Don Box is looking for an “a ha” moment on why he should use SqlXml. Unfortunately, he probably won't find it while building his new Blog engine. 

The reason for this is that the real usefulness for SqlXml shows itself in development scenarios where the developer does not own the database schema and/ or the shape (XSD) of the desired Xml. SqlXml is all about translating relational data to and from Xml and handling the translation of Xml features (e.g. hierarchical queries, open content, nested relationships) that are any where from moderately hard to nearly impossible to represent as Sql operations against a relational database. 

And typical example of this is the SqlXml Xml Bulkload feature. Numerous SqlXml users are told “our partners are going to send us a 100 MB Xml document representing new sales information on a daily basis. Here is an XSD that defines the feed. Figure out how to get the Xml into our reporting database“. The possible problems here:

  • The Xml feed may have attributes and elements which do not have appropriate columns or fields in the database.
  • The Xml feed may have open content that needs to be preserved and could change without warning.
  • The XSD is highly hierarchical, while my reporting database is fairly denormalized.
  • My database uses identity values.

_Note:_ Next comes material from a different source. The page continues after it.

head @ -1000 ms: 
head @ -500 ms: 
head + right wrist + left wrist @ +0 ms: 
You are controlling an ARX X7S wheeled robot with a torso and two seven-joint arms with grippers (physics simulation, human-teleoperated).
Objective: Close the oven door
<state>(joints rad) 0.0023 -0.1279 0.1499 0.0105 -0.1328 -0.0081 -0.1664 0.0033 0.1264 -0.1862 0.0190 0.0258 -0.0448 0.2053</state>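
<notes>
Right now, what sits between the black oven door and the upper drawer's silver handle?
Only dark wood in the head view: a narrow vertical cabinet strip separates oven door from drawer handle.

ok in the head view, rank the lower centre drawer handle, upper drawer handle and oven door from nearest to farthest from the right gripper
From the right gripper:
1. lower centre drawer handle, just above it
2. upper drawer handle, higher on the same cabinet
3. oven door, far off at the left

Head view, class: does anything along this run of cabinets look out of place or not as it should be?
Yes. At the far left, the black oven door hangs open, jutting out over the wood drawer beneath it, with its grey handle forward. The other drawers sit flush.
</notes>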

These identity values need to be generated upon inserting the data and propagated as primary keys based on the hierarchy of the Xml feed.

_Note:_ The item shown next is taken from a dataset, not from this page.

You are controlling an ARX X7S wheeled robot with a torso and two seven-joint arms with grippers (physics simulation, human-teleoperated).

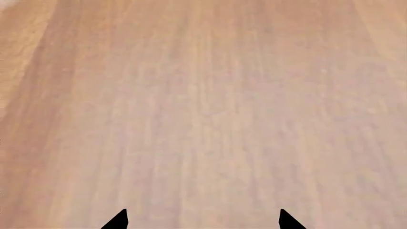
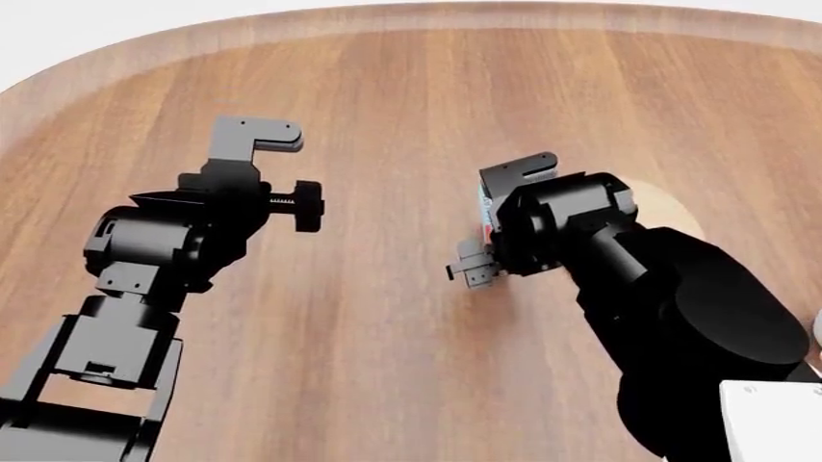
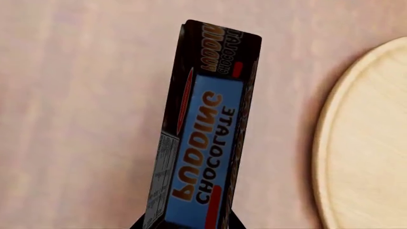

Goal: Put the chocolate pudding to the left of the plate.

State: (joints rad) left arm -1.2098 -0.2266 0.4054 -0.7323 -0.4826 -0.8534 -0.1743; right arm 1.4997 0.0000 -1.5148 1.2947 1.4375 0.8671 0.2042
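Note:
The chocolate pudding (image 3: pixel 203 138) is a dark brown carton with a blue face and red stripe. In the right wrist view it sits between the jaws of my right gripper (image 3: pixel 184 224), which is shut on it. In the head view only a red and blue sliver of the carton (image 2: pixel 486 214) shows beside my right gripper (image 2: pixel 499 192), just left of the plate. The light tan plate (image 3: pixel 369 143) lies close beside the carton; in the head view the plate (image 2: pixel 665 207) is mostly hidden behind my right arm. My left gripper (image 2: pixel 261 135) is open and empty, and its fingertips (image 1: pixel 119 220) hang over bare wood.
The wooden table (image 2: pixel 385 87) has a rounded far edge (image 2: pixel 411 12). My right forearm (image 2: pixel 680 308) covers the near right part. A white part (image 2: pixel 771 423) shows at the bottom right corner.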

With SqlXml, I can easily solve that scenario with a few lines of code and annotating the XSD with mapping information. Sure I could write the code myself using SqlClient and an XmlReader - and if the Xml feed was very flat and with little open content, that is what I might be inclined to do. The same analogy exists for querying and generating Xml. If my database looked quite similar to my desired Xml, I would write the Sql queries myself and do my own markup. But it the two differed and I wanted to write some fairly sophisticated XPath statements - I would let SqlXml handle the translation. 

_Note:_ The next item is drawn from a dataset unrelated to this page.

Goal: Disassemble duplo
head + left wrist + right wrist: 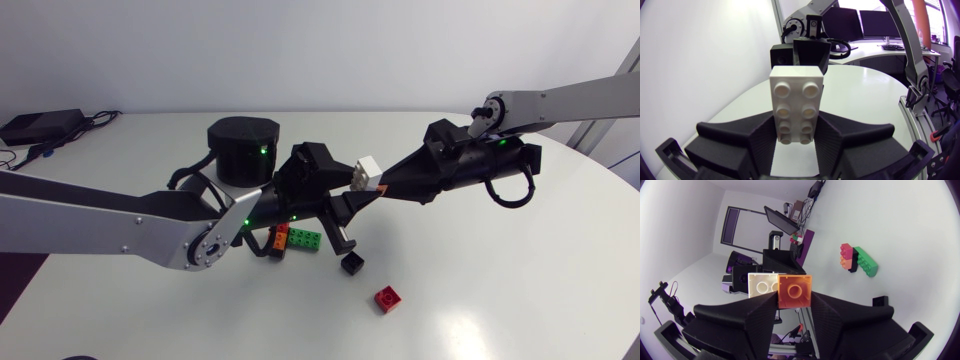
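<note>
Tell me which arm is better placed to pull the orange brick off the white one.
Right: the right hand is shut on the orange brick, while the left hand clamps the white brick and can probably steady it.

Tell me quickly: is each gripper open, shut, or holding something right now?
Left gripper: shut on the white brick.
Right gripper: shut on the orange brick.

There are two grippers, the left gripper [796, 131] and the right gripper [794, 302]. Eight bricks show: one white brick [796, 97] and one green brick [305, 240], and two each of orange brick [795, 290] [844, 261], red brick [388, 298] [845, 249] and black brick [351, 264] [854, 260]. One black drum [243, 150] stands on the one table [520, 280].
</note>
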### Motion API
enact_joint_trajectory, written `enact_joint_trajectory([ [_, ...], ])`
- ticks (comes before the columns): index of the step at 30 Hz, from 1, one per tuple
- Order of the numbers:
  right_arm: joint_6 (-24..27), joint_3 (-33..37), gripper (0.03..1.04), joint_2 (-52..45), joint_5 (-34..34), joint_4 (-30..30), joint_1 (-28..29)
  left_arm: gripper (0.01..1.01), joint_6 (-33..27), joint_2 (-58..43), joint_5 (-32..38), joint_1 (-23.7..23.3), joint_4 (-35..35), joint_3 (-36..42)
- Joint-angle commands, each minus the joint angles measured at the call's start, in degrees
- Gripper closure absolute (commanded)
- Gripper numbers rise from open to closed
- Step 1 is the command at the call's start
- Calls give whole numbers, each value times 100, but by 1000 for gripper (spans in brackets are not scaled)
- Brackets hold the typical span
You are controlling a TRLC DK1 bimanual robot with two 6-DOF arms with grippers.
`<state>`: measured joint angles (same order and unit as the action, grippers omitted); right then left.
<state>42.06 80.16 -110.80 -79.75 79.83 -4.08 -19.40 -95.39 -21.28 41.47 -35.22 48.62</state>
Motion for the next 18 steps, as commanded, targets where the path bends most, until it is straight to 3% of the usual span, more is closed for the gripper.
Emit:
enact_joint_trajectory([
  [1,179,-88,839,85,-6,120,-14,646,112,-41,141,19,-143,7],
  [6,215,-115,839,120,-6,103,-5,393,103,109,238,80,-134,-28],
  [12,302,-150,841,129,-6,94,91,313,103,285,264,89,68,-54],
  [18,320,-123,841,164,20,76,241,315,15,487,300,54,288,-151],
])
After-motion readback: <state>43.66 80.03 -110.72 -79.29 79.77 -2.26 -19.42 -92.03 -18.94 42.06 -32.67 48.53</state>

If I was writing a Blog Engine from scratch where I owned the schema of a single writer, multiple reader relational data store, I would probably develop a fairly denormalized schema. All access to the database would be via standard transact Sql queries with manually markup of the results. The real advantage here is that the database schema could closely match the desired Xml shape, so doing the translation would be fairly trivial and optimized for my needs. This is why I don't think Don is going to get any great epiphany if he tries to use SqlXml to develop his Blog engine - in fact, without knowing the details of design, I would still guess that SqlXml is probably overkill.

So, the real overriding question here is when to use SqlXml and when to use SqlClient. And with SqlXml becoming a first class data access framework in the Whidbey release of .net - the question becomes even more interesting. Mark Fussell has developed a nice document outlining our recommendations for data access in Whidbey. (It is worth reading, but keep in mind it is a work in progress and will be updated and expanded based on Whidbey feedback.) IMHO, the new data access options (first class SqlXml framework and ObjectSpaces) are making SqlClient (using transact Sql statements) a low level interface for cases where fine grained control and performance are required or the features of SqlXml or ObjectSpaces are not required. Are most users ready to accept that and have we made the higher level data access options powerful enough to enable user to solve real problems exclusvely using those abstractions? The answer to the first question is probably no - getting developers to give up power is not an easy task. I don't know the answer to the second question, but I worry about it all the time.